II. Classification of Tungsten Electrodes by Size
Common diameters of CTIA GROUP’S tungsten electrodes:
2.5mm: Mainstream medium size, current approximately 12–250A, suitable for medium-thick plates (1–6mm), medium current welding.
3.2mm: Mainstream large size, current approximately 20–375A, suitable for medium-thick plates (3–10mm), high current, or plasma cutting.
4.0mm: Large size, current approximately 200–500A, used for thick plates (>6mm) or high current requirements.
4.8mm: Extra-large size, current approximately 300–700A, commonly used for plasma cutting or very thick plates.
5.0mm: Common large size variant, high current (depending on composition), used for thick plate cutting.
6.4mm: Largest commonly used size, current 500–1000A and above, suitable for high-current cutting or extremely thick plates.
Length of tungsten electrodes: 75mm–600mm. Length too short may easily lead to heat accumulation, while too long may cause arc instability.
III. Classification of Tungsten Electrodes by Tip Shape
Tip treatment affects the arc characteristics, penetration, and stability of tungsten electrodes. Standard processing method: longitudinal grinding (axial, not radial), with tip length typically 1.5–2.5 times the diameter.
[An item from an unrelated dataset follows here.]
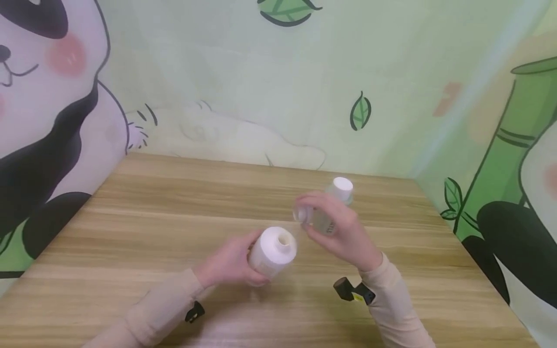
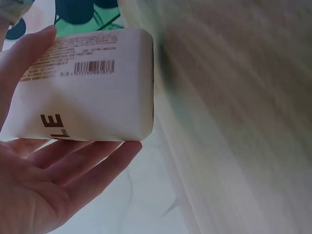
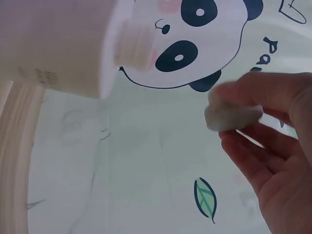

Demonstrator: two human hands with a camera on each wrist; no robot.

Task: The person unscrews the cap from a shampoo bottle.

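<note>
In the head view my left hand (image 1: 228, 261) grips a white bottle (image 1: 266, 263), whose bare neck (image 1: 285, 239) tilts up and to the right. Brown print and a barcode show on this bottle (image 2: 97, 102) in the left wrist view, with thumb and fingers on opposite sides. Apart from the bottle, my right hand (image 1: 339, 229) pinches a small whitish cap (image 1: 301, 213). The right wrist view shows the cap (image 3: 231, 117) blurred between thumb and fingers, with the threaded neck (image 3: 134, 46) to its left. Behind the right hand stands a second bottle with a white lid (image 1: 343, 184), partly hidden.
Both hands are above a wood-grain table (image 1: 174, 208). A pale green wall covering (image 1: 209, 63) with panda, leaf and bamboo drawings rises along the table's back and sides. Small black devices (image 1: 354, 291) are worn on the wrists.
</note>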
Pointed Tip (Conical/Tapered Tip): 1) 60° cone angle: deep penetration, narrow arc, suitable for DC high current, thick plates, or plasma cutting, used for high penetration requirements of steel/stainless steel. 2) 90° cone angle: balances penetration and stability, suitable for medium current (medium plates). 3) 120° cone angle (or smaller angles such as 15–30°): wide arc, shallow penetration, suitable for DC low current, thin plate precision welding, or AC aluminum/magnesium alloys.
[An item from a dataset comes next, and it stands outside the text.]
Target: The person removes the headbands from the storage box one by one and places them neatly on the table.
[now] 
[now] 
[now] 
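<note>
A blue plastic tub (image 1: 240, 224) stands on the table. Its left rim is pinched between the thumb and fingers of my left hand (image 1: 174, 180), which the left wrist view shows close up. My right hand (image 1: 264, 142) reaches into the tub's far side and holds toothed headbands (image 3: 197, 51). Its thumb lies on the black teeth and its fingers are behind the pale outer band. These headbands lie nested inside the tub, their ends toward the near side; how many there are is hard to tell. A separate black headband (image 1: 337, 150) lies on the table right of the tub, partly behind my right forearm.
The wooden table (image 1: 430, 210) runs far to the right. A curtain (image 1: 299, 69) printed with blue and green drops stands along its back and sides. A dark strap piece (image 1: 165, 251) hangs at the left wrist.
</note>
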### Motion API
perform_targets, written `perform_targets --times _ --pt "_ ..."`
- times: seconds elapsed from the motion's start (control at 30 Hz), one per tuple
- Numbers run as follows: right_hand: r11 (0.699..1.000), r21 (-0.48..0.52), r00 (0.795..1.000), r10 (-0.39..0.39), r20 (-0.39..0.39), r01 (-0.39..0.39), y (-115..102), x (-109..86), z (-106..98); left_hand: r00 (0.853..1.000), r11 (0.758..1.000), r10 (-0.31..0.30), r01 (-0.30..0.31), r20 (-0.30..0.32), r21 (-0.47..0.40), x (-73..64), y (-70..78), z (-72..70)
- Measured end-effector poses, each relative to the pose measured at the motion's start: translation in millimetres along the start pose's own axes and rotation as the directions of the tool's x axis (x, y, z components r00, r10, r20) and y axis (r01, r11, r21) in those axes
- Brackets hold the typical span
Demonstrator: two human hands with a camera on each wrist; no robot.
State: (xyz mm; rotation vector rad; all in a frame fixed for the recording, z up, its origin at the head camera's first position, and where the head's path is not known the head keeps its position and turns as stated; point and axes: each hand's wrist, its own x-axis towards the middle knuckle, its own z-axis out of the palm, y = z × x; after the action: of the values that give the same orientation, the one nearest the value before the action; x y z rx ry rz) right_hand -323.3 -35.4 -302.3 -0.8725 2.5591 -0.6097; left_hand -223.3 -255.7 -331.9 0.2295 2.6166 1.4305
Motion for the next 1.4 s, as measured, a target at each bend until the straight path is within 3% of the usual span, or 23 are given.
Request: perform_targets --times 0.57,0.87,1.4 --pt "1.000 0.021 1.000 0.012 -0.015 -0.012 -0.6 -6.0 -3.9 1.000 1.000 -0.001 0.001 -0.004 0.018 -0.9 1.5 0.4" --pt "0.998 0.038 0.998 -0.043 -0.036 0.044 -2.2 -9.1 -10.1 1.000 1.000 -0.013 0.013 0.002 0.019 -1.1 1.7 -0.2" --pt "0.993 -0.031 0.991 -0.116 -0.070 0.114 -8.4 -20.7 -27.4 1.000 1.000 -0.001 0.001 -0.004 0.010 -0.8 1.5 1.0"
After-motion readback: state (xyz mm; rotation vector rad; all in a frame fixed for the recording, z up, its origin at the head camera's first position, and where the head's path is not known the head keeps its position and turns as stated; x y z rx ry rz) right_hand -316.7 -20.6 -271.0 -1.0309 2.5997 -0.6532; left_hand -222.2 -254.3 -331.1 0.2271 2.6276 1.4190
Flat Tip (Flat/Blunt End): Flat end face, strong high-current capacity, wide arc, used for thick plates, high current, or plasma cutting. Flat tip is not sharp, suitable for continuous cutting or high-productivity welding.
Round Tip (Spherical): End face is spherical (formed by AC arc starting), very stable arc, suitable for AC welding of aluminum/magnesium alloys (reduces pitting).
IV. Classification of Tungsten Electrodes by Application Scenario
TIG Welding General Purpose: Cerium tungsten or lanthanum tungsten perform outstandingly in TIG welding, with good arc starting performance and strong arc re-striking capability, suitable for all common metals including steel, stainless steel, aluminum, titanium, and nickel. Suitable for AC aluminum alloy welding for stable arc without pitting, conventional TIG operations such as aerospace, chemical pipelines, and automotive manufacturing, as well as low-current micro-plasma welding.
Plasma Welding/Cutting High-Current Type: Thorium tungsten or composite rare earth tungsten electrodes provide high current capacity in plasma welding and cutting, with high temperature resistance and strong arc compression capability, suitable for high productivity and thick plate processing in plasma cutting, while also achieving deep penetration and high penetration in plasma welding. This type of arc has high energy density and large heat input, with long service life, suitable for industrial cutting machines or automatic plasma welding torches.
Precision Micro-Welding (Micro-TIG or Micro-Plasma): Uses small-diameter cerium tungsten electrodes, low current, small weld pool, suitable for micro parts, automotive electronics, semiconductors, and aerospace titanium alloy welding, requiring narrow arc, heat input control, with arc stability being critical.
High-Frequency Welding (High-Frequency Induction Welding): Selects lanthanum tungsten. Under high-frequency conditions, the electrode is not easily eroded and the arc is easy to control, suitable for automotive exhaust systems, high-speed thin plate welding, and electronic component welding.